**Problem to solve**
Transcribe the following entries letter for letter, without the pictures.

------------------------------------------------------------------------

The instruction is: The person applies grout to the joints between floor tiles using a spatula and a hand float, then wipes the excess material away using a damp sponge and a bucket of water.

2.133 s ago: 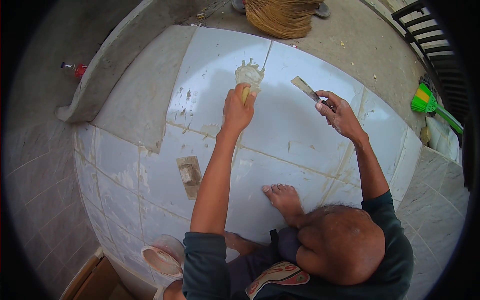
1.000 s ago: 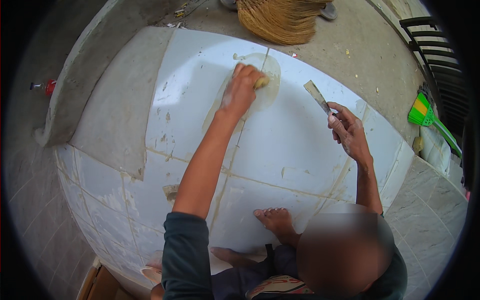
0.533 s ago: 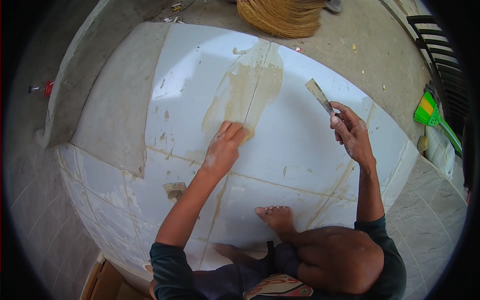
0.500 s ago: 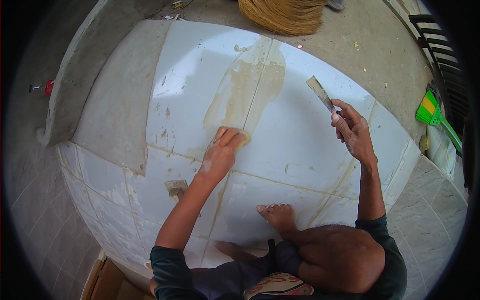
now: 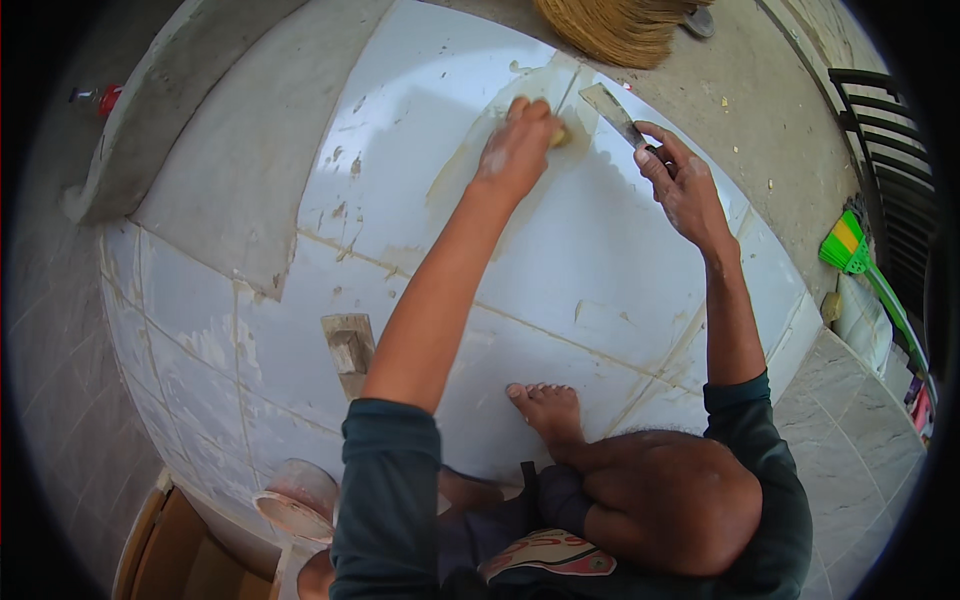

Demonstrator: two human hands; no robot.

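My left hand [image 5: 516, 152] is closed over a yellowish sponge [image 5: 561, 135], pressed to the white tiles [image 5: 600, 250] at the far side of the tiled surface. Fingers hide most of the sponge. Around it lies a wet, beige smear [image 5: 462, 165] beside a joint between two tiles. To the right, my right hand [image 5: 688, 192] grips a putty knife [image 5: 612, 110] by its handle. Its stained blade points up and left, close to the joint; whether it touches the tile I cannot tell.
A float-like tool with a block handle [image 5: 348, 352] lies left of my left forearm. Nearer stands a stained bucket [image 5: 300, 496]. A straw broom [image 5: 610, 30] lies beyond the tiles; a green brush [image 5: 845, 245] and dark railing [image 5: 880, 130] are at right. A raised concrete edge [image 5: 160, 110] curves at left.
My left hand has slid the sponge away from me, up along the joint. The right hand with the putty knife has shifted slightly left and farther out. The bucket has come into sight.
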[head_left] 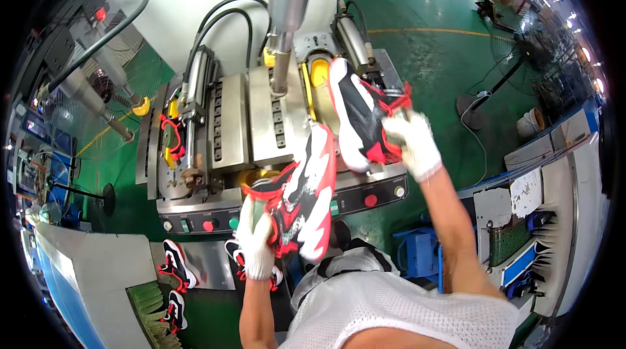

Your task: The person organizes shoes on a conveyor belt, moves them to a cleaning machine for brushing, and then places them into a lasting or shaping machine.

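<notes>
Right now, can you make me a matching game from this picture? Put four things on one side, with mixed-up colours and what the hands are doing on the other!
Things
1. Left hand
2. Floor
3. Right hand
4. Painted line on the floor

Matches
A. Yellow
B. Holds the higher shoe in the picture
C. Green
D. Holds the lower shoe in the picture

Right pairs
1-D
2-C
3-B
4-A
</notes>
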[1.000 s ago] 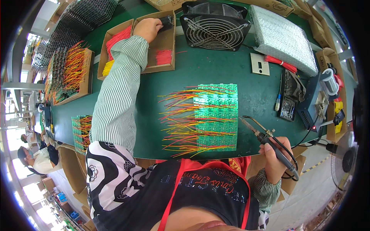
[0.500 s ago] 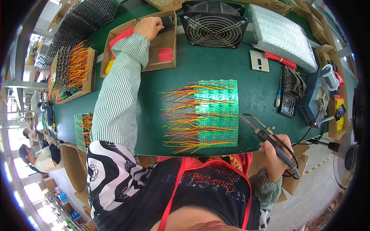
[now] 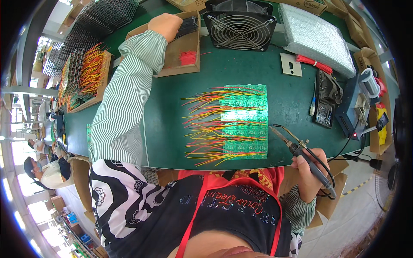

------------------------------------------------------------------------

**Your response**
The instruction is: The person applies grout to the joints between floor tiles using a spatula and a hand float, then wipes the excess material away using a damp sponge and a bucket of water.

2.133 s ago: 
1.000 s ago: 
0.533 s ago: 
0.500 s ago: 
now: 

Demonstrator: two human hands; no robot.

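My left hand [image 5: 516, 152] is closed over a yellowish sponge [image 5: 561, 135], pressed to the white tiles [image 5: 600, 250] at the far side of the tiled surface. Fingers hide most of the sponge. Around it lies a wet, beige smear [image 5: 462, 165] beside a joint between two tiles. To the right, my right hand [image 5: 688, 192] grips a putty knife [image 5: 612, 110] by its handle. Its stained blade points up and left, close to the joint; whether it touches the tile I cannot tell.
A float-like tool with a block handle [image 5: 348, 352] lies left of my left forearm. Nearer stands a stained bucket [image 5: 300, 496]. A straw broom [image 5: 610, 30] lies beyond the tiles; a green brush [image 5: 845, 245] and dark railing [image 5: 880, 130] are at right. A raised concrete edge [image 5: 160, 110] curves at left.
My left hand has slid the sponge away from me, up along the joint. The right hand with the putty knife has shifted slightly left and farther out. The bucket has come into sight.
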[head_left] 

Your task: The person organizes shoes on a conveyor belt, moves them to a cleaning machine for brushing, and then places them into a lasting or shaping machine.

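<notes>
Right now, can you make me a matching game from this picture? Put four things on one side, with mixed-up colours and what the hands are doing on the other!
Things
1. Left hand
2. Floor
3. Right hand
4. Painted line on the floor

Matches
A. Yellow
B. Holds the higher shoe in the picture
C. Green
D. Holds the lower shoe in the picture

Right pairs
1-D
2-C
3-B
4-A
</notes>
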[1.000 s ago] 
[0.500 s ago] 
[now] 

With this, the exercise has been completed.